イベントログの「アプリケーションとサービス ログ」の「Microsoft – Windows – Networking-NetworkAtc」の情報を確認することで、ネットワークインテントについての情報を確認することができます。
ネットワークインテントの設定でエラーになっている場合などはこの情報を確認するとよいかと思います。(管理ネットワークの RDMA
AzureEdgeLifecycleManager の再インストール
アップブレードの検証を実施していた際に AzureEdgeLifecycleManager (LCM) 拡張機能が正常にインストールされていないというケースが何回かありました。
LCM 拡張機能はアップグレードプロセスの中でも、ソリューションアップグレードを実施する際に重要な拡張機能となります。
正常にインストールが行われていない場合、Azure Portal から拡張機能を削除し、修復 9: Azure Arc ライフサイクル拡張機能を確認する の方法で再インストールすることができます。(現在のコマンドレットのオプションは変わっているようなので、私の環境ではエラーとなってしまいましたが Azure HCI 23H2 LCM Controller Extension Failing も参考になります)

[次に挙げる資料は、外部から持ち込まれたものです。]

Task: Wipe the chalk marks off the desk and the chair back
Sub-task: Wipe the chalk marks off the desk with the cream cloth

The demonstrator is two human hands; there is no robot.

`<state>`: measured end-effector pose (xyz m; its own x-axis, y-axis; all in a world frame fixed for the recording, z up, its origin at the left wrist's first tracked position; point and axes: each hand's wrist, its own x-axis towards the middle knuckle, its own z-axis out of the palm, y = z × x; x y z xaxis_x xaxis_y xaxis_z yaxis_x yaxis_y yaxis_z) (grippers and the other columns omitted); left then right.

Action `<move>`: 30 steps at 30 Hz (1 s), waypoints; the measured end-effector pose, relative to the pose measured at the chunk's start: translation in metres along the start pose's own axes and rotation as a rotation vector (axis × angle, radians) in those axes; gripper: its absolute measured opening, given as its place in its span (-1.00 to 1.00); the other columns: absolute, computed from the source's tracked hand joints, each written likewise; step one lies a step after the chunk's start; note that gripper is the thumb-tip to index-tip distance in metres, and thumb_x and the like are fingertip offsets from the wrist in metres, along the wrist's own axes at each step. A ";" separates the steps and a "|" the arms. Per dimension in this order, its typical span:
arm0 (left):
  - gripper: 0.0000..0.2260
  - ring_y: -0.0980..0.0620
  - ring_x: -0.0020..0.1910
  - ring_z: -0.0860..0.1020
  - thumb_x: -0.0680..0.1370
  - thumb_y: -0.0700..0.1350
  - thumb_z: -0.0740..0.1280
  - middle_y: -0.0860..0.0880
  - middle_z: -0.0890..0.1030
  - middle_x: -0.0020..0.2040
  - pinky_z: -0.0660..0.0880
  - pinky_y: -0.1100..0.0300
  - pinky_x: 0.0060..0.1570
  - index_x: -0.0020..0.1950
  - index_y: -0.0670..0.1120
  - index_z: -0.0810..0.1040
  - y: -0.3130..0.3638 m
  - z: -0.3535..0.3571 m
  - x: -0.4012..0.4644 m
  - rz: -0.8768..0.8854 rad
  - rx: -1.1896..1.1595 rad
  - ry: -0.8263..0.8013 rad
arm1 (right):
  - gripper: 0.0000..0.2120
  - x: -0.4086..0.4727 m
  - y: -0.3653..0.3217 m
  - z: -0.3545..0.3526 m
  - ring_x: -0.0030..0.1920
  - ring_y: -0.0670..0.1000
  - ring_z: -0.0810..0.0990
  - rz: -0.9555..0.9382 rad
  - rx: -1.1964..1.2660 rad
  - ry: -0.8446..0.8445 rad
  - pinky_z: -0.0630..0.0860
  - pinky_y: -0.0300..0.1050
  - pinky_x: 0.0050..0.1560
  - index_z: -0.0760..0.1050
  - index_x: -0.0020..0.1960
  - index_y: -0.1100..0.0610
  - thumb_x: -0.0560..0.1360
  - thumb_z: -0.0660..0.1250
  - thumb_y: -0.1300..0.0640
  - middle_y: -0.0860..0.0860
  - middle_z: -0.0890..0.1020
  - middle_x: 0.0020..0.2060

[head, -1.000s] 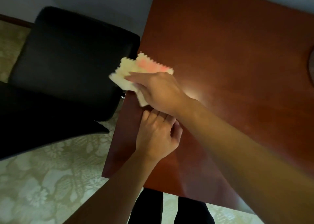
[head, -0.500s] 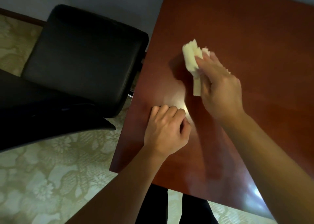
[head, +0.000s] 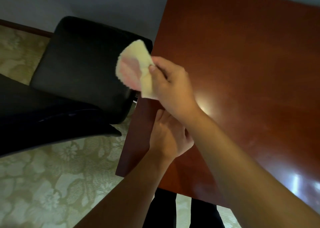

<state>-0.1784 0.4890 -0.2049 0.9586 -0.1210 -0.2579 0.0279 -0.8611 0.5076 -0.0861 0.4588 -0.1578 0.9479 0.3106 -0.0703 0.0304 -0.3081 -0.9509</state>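
1. At the left edge of the reddish-brown worktop [head: 242, 72], the right hand [head: 173, 84] holds a pale yellow cloth [head: 134, 68], the thumb and curled fingers pinching its near right part.
2. Most of the cloth fans out to the left past the worktop's edge, so it shows against the black chair seat [head: 83, 68] just beside the worktop; whether it touches the seat or the worktop edge, I cannot tell.
3. A pink smear covers the middle of the cloth's upturned face, and its far edge looks fuzzy and blurred.
4. The right forearm crosses the near half of the worktop on a diagonal from the lower right corner of the view.
5. The left hand [head: 169, 136] rests on the worktop near its left edge, directly under the right wrist, which hides its fingertips; what shows of it holds nothing, and its fingers seem loosely bent.
6. The chair back [head: 34, 117], black and glossy, stretches along the left, nearer than the seat, and no chalk mark is readable on it in this light.
7. Bright glare spots sit on the polished worktop, one just right of the right wrist and others near the lower right.
8. Patterned cream floor [head: 52, 184] fills the near left, and dark trouser legs [head: 161, 210] show below the worktop's near edge.
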 end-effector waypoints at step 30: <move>-0.72 -0.14 -0.34 0.46 0.56 -0.17 0.35 0.09 0.34 -0.41 0.43 -0.05 -0.12 -0.35 -0.10 0.41 0.129 0.047 0.019 0.016 -0.051 0.362 | -0.53 -0.164 0.157 -0.304 0.57 0.17 0.10 0.389 -0.960 0.369 0.10 0.07 0.54 0.22 0.56 0.09 0.67 0.10 0.07 0.14 0.20 0.56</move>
<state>-0.1704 0.3524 -0.1834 0.9970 0.0559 0.0535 0.0171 -0.8336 0.5521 -0.1407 0.0859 -0.2042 0.9778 -0.1982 -0.0675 -0.2088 -0.9477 -0.2414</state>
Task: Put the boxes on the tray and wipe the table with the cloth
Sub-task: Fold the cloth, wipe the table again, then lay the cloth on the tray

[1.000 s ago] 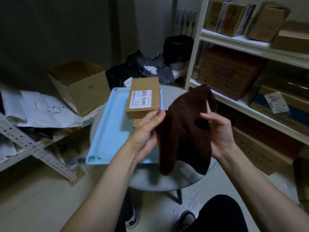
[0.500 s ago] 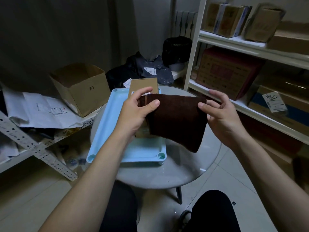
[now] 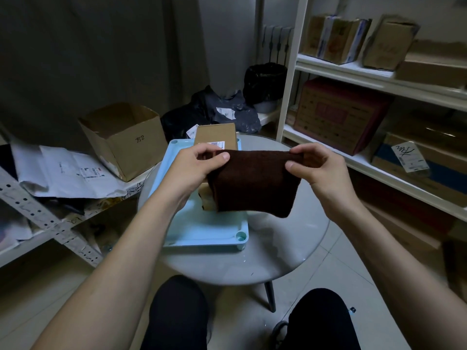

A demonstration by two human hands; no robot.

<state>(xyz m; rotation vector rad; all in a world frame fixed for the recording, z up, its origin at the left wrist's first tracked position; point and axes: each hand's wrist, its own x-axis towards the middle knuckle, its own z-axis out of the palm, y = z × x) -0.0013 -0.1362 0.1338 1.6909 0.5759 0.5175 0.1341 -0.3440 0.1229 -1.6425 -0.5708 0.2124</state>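
- Left hand point(image 3: 195, 166) and right hand point(image 3: 319, 166) each pinch a top corner of the cloth point(image 3: 252, 183).
- Cloth hangs between the grips, above the tray point(image 3: 202, 228).
- Box point(image 3: 215, 136) on tray behind the grips, over the surface point(image 3: 290, 251).

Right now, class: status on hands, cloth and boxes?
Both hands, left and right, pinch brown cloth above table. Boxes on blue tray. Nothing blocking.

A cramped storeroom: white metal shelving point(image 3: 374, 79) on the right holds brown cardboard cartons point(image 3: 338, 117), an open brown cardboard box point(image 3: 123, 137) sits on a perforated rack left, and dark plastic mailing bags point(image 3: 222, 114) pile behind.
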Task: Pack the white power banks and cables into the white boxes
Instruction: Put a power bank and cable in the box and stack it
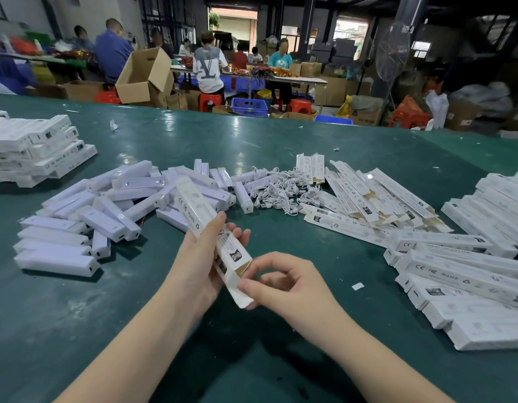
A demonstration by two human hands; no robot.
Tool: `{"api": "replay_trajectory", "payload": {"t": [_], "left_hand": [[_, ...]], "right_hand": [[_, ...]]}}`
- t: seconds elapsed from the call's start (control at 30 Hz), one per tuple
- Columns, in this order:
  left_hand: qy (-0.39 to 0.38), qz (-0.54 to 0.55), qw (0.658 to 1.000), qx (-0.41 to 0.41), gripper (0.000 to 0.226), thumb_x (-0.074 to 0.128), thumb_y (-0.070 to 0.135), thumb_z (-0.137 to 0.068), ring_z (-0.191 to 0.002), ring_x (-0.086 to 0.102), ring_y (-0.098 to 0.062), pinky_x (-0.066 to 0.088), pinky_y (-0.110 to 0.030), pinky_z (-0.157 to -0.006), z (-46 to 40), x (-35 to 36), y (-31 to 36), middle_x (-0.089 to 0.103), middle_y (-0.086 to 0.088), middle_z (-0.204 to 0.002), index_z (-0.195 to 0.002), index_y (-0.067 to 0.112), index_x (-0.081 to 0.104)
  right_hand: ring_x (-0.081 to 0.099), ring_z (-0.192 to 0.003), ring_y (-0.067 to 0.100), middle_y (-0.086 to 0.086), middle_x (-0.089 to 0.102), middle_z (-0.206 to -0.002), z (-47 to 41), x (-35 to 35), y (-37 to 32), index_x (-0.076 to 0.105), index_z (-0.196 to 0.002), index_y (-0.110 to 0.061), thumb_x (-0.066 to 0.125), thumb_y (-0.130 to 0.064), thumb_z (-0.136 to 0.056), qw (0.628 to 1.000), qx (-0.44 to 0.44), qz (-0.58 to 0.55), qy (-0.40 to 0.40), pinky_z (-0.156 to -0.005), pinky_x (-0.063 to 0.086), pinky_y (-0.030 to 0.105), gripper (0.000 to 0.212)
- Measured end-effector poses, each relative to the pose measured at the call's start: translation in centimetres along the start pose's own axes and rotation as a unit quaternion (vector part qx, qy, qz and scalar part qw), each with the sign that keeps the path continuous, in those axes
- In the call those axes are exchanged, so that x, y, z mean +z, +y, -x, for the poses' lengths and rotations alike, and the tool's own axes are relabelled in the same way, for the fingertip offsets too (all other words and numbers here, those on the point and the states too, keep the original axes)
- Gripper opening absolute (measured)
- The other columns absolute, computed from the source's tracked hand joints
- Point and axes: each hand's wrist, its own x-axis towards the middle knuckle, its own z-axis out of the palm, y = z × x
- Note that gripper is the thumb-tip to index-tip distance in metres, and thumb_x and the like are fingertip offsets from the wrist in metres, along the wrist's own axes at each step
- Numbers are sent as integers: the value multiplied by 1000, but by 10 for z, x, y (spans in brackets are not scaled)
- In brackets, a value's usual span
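My left hand [201, 257] grips a long white box [193, 207] above the green table, tilted with its open near end toward me. My right hand [284, 283] pinches the end flap [241, 296] of that box between thumb and fingers. A heap of loose white power banks [106, 210] lies on the table to the left. A tangle of white cables [284, 190] sits behind the box in the middle. Flat unfolded white boxes [368, 199] are spread to the right of the cables.
Stacks of closed white boxes stand at the right [470, 286] and far left [33, 149] of the green table [77, 330]. Small paper scraps [358, 286] lie on the table. Beyond the far edge, people sit at other tables among cardboard cartons.
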Motion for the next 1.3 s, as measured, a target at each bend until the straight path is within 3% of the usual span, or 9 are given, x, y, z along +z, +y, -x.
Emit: {"api": "replay_trajectory", "payload": {"t": [0.17,0.37,0.5,0.63,0.8,0.97,1.13,1.2,1.3], "left_hand": [[37,52,997,-43,20,62,9,-88,-39,55,-11,58,-23,-61,3,0,-1,48,0,-49,-76,9,46],[52,94,993,-41,18,59,11,-86,-44,57,-13,57,-23,-60,1,-4,-1,49,-1,-54,-74,12,45],[61,91,993,-43,18,59,13,-87,-43,59,-14,58,-24,-59,0,-3,0,50,0,-52,-74,10,46],[57,82,994,-40,14,61,15,-85,-44,55,-14,56,-25,-59,0,-4,0,51,-2,-55,-80,9,49],[46,27,998,-44,15,58,19,-87,-46,59,-14,50,-19,-49,2,0,-2,54,1,-56,-81,11,49],[43,28,997,-53,15,57,20,-90,-46,57,-15,48,-19,-46,3,3,-2,52,1,-57,-81,11,47],[38,76,993,-77,16,58,19,-89,-47,57,-14,47,-18,-46,2,3,0,50,1,-61,-81,12,46],[31,90,992,-82,15,57,20,-90,-46,56,-12,48,-18,-47,2,4,1,50,2,-60,-82,12,46],[6,60,995,-77,13,54,23,-90,-47,56,-10,47,-18,-46,4,5,-1,50,4,-60,-86,14,46]], "right_hand": [[61,-67,8,-8,65,-86,2,12,5,76,-74,-25,80,-9,-79,993,-61,102,13,-66,49,21,17],[57,-69,7,-14,56,-99,4,17,6,71,-75,-30,78,-16,-79,990,-73,124,-5,-62,43,14,16],[50,-56,4,-19,51,-100,5,17,7,74,-74,-34,79,-21,-80,989,-61,131,-7,-56,42,17,15],[61,-73,11,-12,58,-93,0,12,9,74,-77,-29,73,-23,-84,988,-76,130,21,-64,54,31,9],[61,-56,19,7,63,-72,2,11,12,60,-80,-24,61,-32,-87,989,-51,137,-19,-62,55,35,10],[62,-62,23,-15,59,-70,-1,7,13,59,-88,-28,57,-35,-88,975,-85,204,-18,-60,48,31,8],[63,-62,20,-3,62,-70,2,7,11,55,-91,-33,57,-37,-86,990,-66,100,-71,-70,55,46,6],[62,-62,19,7,61,-77,2,7,11,53,-94,-27,55,-30,-91,993,-79,54,-67,-68,54,39,5],[60,-58,22,-1,60,-76,0,9,12,48,-94,-28,54,-24,-93,996,-82,11,-36,-65,52,31,7]]}}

デプロイメントユーザーを事前に Administrators グループのメンバーにする
23H2 を新規インストールする際にも、ドメインユーザーをデプロイメントユーザーに指定しますが、これは 22H2 からのアップグレード時のソリューションアップグレードの導入でも同様となり、アップグレードプロセスの [基本] タブ で指定を行う必要があります。

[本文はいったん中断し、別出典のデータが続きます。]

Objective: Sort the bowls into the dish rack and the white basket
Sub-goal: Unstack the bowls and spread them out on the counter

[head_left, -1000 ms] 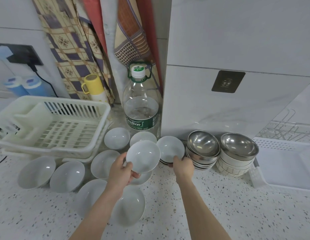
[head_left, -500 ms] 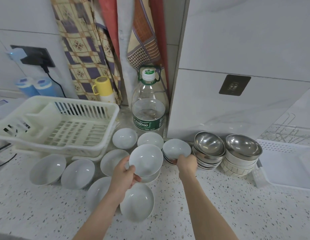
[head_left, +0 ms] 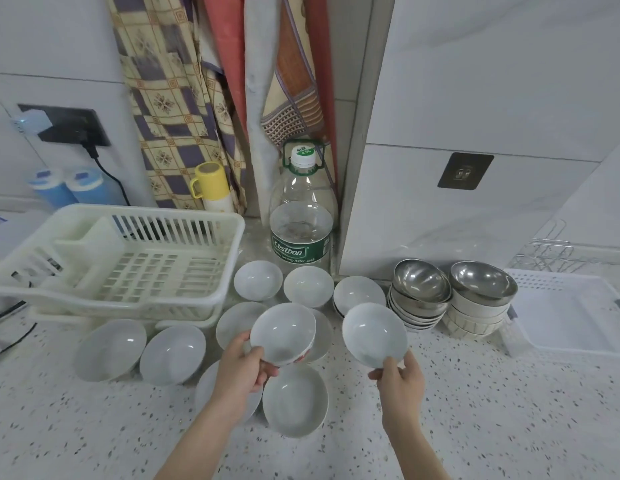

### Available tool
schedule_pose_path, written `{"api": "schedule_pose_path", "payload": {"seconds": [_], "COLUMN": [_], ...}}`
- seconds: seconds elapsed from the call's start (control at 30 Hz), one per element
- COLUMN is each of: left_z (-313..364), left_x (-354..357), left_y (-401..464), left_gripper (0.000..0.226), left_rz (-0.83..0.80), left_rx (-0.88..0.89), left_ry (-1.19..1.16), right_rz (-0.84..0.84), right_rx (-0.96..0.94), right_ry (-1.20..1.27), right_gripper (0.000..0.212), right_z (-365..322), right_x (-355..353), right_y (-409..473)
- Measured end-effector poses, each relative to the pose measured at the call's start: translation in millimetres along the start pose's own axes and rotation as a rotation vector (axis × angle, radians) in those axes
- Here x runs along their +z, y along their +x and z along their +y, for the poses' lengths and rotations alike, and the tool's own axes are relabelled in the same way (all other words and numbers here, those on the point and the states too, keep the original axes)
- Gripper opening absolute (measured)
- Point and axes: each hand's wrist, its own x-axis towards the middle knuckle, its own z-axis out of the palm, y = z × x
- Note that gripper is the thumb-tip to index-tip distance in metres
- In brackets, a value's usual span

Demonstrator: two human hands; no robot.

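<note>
With each hand's fingers pinching a small white ceramic bowl, left hand (head_left: pixel 244 367) and right hand (head_left: pixel 402 379) at lower centre, sorting had apparently just begun, placement coming next.

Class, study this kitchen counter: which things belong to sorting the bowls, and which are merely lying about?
Belong to the job:
left hand holding a white bowl
right hand holding a second white bowl
loose white bowls
steel bowl stacks
white basket
dish rack

Lying about:
water bottle
yellow mug
hanging cloths
blue rolls
</note>
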Motion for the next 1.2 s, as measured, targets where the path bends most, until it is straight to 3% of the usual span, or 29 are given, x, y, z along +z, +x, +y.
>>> {"api": "schedule_pose_path", "payload": {"seconds": [0.33, 1.2], "left_z": [-14.0, -30.3], "left_x": [1.0, -17.2], "left_y": [-2.0, -24.9], "left_gripper": [0.033, 0.037], "left_rz": [-0.03, -0.001], "left_rx": [-0.04, -0.053], "left_ry": [0.009, -0.028], "right_rz": [-0.015, -0.033], "right_rx": [0.153, 0.305], "right_ry": [-0.048, 0.029], "right_gripper": [0.045, 0.051], "right_z": [30.6, 37.2], "right_x": [-11.5, 4.2], "right_y": [-8.0, 1.8]}}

23H2 を新規インストールする際には、明示的に Administrators グループのメンバーに設定しておく必要はなかったはずですが、22H2 からアップグレードし、ソリューションアップグレードをインストールする際には、デプロイメントユーザーを Azure Local の各ノードの Administrators のメンバーに手動で追加しておく必要があるようでした。

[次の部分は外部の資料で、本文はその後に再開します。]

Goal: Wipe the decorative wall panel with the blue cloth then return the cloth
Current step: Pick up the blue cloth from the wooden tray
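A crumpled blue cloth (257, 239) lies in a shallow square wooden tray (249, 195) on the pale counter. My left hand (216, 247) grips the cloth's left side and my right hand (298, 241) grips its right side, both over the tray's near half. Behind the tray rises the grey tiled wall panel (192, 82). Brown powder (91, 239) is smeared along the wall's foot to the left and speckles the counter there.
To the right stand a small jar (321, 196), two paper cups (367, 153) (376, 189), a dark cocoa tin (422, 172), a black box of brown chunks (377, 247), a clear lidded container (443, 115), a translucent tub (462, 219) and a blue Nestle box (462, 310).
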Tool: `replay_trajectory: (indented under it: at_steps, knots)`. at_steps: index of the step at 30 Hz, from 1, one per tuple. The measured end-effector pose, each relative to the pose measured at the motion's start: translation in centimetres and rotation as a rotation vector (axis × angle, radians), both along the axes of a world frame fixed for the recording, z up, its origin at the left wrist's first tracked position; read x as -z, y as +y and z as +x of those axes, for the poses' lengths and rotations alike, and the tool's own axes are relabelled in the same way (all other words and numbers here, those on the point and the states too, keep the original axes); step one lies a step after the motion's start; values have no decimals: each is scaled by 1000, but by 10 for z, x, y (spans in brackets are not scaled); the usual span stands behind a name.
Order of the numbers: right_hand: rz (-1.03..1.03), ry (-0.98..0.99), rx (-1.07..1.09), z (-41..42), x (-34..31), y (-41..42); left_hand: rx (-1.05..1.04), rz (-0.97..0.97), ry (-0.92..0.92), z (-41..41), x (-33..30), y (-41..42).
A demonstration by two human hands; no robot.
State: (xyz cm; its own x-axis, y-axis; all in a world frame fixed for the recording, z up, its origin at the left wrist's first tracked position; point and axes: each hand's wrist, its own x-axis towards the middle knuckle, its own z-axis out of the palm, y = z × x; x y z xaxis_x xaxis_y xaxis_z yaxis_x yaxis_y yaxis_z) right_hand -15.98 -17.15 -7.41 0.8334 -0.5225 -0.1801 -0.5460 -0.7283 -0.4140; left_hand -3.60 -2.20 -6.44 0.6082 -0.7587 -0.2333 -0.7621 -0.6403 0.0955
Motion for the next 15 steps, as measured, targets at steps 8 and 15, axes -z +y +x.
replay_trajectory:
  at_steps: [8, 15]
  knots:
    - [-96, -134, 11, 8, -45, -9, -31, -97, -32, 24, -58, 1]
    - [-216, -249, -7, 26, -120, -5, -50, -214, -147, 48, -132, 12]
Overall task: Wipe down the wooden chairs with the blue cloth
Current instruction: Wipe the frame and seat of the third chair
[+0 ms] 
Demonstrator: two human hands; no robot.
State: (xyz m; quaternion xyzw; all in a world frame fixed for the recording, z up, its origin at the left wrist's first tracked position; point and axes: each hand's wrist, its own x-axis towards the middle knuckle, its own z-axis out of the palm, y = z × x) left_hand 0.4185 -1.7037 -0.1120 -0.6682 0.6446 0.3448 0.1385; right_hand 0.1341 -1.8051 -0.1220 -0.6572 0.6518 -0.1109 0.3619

Administrators グループに登録していない場合「InvokeCloudUpgradeEnvironmentChecker」の検証でエラーとなります。
ソリューションアップグレードの検証時には、OS のタスクスケジューラーを使用してジョブの登録が行われ実行されます。
この際、ジョブの実行ユーザーはデプロイメントユーザーが指定されるのですが、適切な権限が Azure Local ノードに対して設定されていないと検証でエラーとなり、ソリューションアップグレードのインストールを行うことができませんので、デプロイメントユーザーの権限は注意しておく必要があります。